The biannual report by Temlease reveals that media & entertainment will create 46,300 new jobs in H2 FY18-19. Next in line is financial services will add another 44,650 new jobs followed by the power & energy sector which will add 33,100 new jobs.
Of the cities surveyed, Mumbai will contribute the maximum towards the number of jobs (1.66 lakh) followed by Delhi (1.55 lakh), Bangalore (1.52 lakh) and Hyderabad (96,000). Out of the 14 cities surveyed, the outlook has improved in four cities and fallen in four.
Rituparna Chakraborty, co-founder & executive vice president, TeamLease Services, says, “Tier 3 cities have also shown improvement in the employment outlook. This is a testament that new avenues and job markets are opening up across India and therefore many opportunities will follow in the next half year. “
This report offers an overview of the hiring and job growth trends for the period October 2018 – March 2019. It also forecasts a reduction of three per cent in the net employment outlook to 92 per cent, from October 2018 – March 2019, as compared to 95 per cent for the preceding half-year, April – September 2018. Despite the continued and significant growth in GDP, the job market for the forthcoming half year is expected to witness a slight drop in hiring.

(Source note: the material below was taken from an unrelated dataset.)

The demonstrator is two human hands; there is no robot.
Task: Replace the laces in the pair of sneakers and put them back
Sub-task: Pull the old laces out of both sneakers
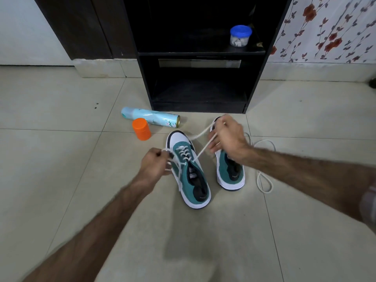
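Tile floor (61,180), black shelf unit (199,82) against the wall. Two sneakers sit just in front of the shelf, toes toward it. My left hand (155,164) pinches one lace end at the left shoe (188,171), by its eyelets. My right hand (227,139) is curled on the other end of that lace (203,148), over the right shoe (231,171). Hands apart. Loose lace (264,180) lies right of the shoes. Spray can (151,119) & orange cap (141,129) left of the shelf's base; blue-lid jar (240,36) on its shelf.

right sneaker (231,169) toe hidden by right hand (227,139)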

Across hierarchy, mid-level hiring has increased by three per cent, while there is a five per cent drop in entry-level hiring. Junior-level hiring has also fallen by three per cent whereas senior-level hiring has dropped by four per cent. Medium-sized businesses will bear the brunt of the prevailing sentiment with a three per cent drop, while small and large businesses will report a one per cent increase in hiring, respectively.
“The hiring of fresh graduates across sectors and cities is likely to be nearly 16.3% of all net new jobs created during the April-September, 2018-19 half year. These factors will definitely boost the confidence of the job seekers even though there is a minor plunge in the outlook,” Chakraborty says.
The attrition rates are significantly higher for educational services, media & entertainment, retail and telecommunication. FMCG sector in Mumbai will create 15,500 jobs of which 14,200 will be net new job creation and 13300 jobs will be created to compensate for attrition. It also estimates the new job creation for fresh graduates: FMCG sector will create 3980 new jobs in Mumbai.
The latest biannual Employment Outlook Report (HY-2: October-March, 2018-19) by staffing company, covered 750 employers and 2500 employees of small, medium and large companies across 19 sectors and 14 cities to understand the hiring sentiments in India.
The report also surveyed 75 employers across the globe, to analyse the global trends for employment outlook.
The results showed a two to three per cent drop in all global markets (except in Europe) in terms of the Net Employment Outlook. Asia- Pacific ranks number one with the most positive net employment outlook at 59 per cent despite a three per cent drop. Europe, which was once a laggard held its outlook at 39 per cent, while Africa showed 40 per cent and the Middle-East 54 per cent after a reported three per cent drop in outlook, each. The Americas reported a two per cent drop in their net outlook making the current figure 42 per cent.
However, India has gained a bigger lead for this HY, over global markets in terms of the percentage of employers (94 per cent) who report a possible increase in their hiring volume.
In India, the power and energy sector will gain the most with four per cent increase in the hiring sentiments, over the past half-year, across the employers surveyed. Some of the other top sectors with incremental positive hiring outlook were financial services, media & entertainment and educational services with over three per cent each; healthcare & pharmaceuticals showed over two per cent increment; e-commerce & tech startups, manufacturing, engineering & infrastructure, as well as travel & hospitality experienced more than two per cent increase each. Construction & real estate, retail and telecommunications are the top laggards in the second half of the year, with a fall of three per cent followed by Agriculture & Agrochemicals (-2%), BPO/ITeS (-2%), IT (-2%) and FMCG/D (-1%).